Mary Jane Higby was an American actress in the era of old-time radio and the early years of television. She is best known for her 18 years in the leading role on When a Girl Marries.
Early years
The daughter of vaudevillian parents, Mr. and Mrs. Wilbur Higby Mary Jane Higby was born in St. Louis, Missouri, "between a matinee and an evening performance." According to a newspaper photograph's caption, "literally she was carried on the stage by her theatrical parents as a prop when she was only 2." Perhaps her earliest public performance occurred when she was 5 years old. An article in the St. Louis Post-Dispatch in 1914 listed Higby as one of "a number of helpful children will give a performance for the benefit of the Post-Dispatch Pure Milk and Free Ice Fund." A later article cited Higby as one of two "little performers" who were "brought out repeatedly for their excellent work."
Radio
Higby's radio debut came in 1932 "in singing and dramatic roles." In 1936, she played Desdemona in a production of Shakespeare's Othello on KECA in Los Angeles, California.

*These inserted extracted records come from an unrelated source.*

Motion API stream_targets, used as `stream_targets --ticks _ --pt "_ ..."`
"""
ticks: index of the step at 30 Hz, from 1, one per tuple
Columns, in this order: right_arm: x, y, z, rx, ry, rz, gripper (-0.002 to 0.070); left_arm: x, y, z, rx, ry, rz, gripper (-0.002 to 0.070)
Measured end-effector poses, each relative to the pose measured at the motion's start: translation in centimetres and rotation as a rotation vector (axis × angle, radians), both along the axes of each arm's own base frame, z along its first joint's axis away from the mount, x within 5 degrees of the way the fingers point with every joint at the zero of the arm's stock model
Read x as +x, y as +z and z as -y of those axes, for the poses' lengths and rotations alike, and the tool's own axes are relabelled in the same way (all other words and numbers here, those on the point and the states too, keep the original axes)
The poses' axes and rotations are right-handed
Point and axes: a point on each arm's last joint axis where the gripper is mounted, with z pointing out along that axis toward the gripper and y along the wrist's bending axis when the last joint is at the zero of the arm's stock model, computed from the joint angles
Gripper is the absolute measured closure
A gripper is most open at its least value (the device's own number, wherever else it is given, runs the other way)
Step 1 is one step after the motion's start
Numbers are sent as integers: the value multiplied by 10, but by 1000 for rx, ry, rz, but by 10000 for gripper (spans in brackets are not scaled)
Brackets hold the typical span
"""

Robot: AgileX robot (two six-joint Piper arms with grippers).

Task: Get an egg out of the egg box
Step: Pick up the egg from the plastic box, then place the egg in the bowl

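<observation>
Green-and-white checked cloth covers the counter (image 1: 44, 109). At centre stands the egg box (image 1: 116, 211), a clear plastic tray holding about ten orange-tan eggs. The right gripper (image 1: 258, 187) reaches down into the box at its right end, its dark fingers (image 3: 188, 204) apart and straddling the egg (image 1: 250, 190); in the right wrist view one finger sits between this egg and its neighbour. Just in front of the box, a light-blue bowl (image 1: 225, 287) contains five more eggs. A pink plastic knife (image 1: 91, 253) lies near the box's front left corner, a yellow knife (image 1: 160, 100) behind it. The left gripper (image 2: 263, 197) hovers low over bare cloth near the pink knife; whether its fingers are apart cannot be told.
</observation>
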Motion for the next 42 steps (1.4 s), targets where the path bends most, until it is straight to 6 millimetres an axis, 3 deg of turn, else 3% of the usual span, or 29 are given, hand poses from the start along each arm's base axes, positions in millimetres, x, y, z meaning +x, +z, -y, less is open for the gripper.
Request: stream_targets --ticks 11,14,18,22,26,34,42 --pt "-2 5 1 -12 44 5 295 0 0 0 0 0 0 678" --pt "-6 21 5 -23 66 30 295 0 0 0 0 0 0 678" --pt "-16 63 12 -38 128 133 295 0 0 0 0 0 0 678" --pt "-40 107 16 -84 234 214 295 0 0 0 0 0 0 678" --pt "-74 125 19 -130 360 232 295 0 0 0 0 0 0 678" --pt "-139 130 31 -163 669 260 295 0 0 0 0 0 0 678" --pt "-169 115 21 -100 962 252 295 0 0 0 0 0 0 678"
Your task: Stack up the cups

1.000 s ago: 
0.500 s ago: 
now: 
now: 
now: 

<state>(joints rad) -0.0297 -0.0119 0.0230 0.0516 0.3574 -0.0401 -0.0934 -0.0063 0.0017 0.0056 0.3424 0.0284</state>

She also participated in network radio that year as a part of the cast of Death Rides the Highways on NBC. Higby's signature role was portraying Joan Davis, the female lead on When a Girl Marries, a part she played for 18 years. Her other roles in radio programs included Cynthia in The Romance of Helen Trent and various supporting parts in Perry Mason Higby was also in the cast of Joe Palooka, John's Other Wife, Joyce Jordan, Girl Interne, The Listening Post, Mary Marlin, Parties at Pickfair, Stella Dallas and This Is Nora Drake. In the 1970s, Higby once again appeared on network radio, acting in episodes of CBS Radio Mystery Theater.
Television
Higby appeared in We, the People.
Film
Higby "had a Hollywood career as a child actress," primarily acting in silent films for which her father was the director. As an adult, looking back on her cinematic experience as a child, Higby said, "... the movies frightened me. I was, it seems, always being kidnaped, riding runaway horses or, generally speaking, being yanked around." As an adult, Higby appeared in The Honeymoon Killers.
Book
In 1968, Cowles Publishing Company published Tune in Tomorrow, Higby's account of her life in radio's golden age. A reviewer called the book "a fast, bouncy, information-loaded" description of the era -- one that focused on "actors, actresses, sponsors, engineers, agents, writers, sound men, on everything and everybody who made pre-TV radio tick" rather than on herself.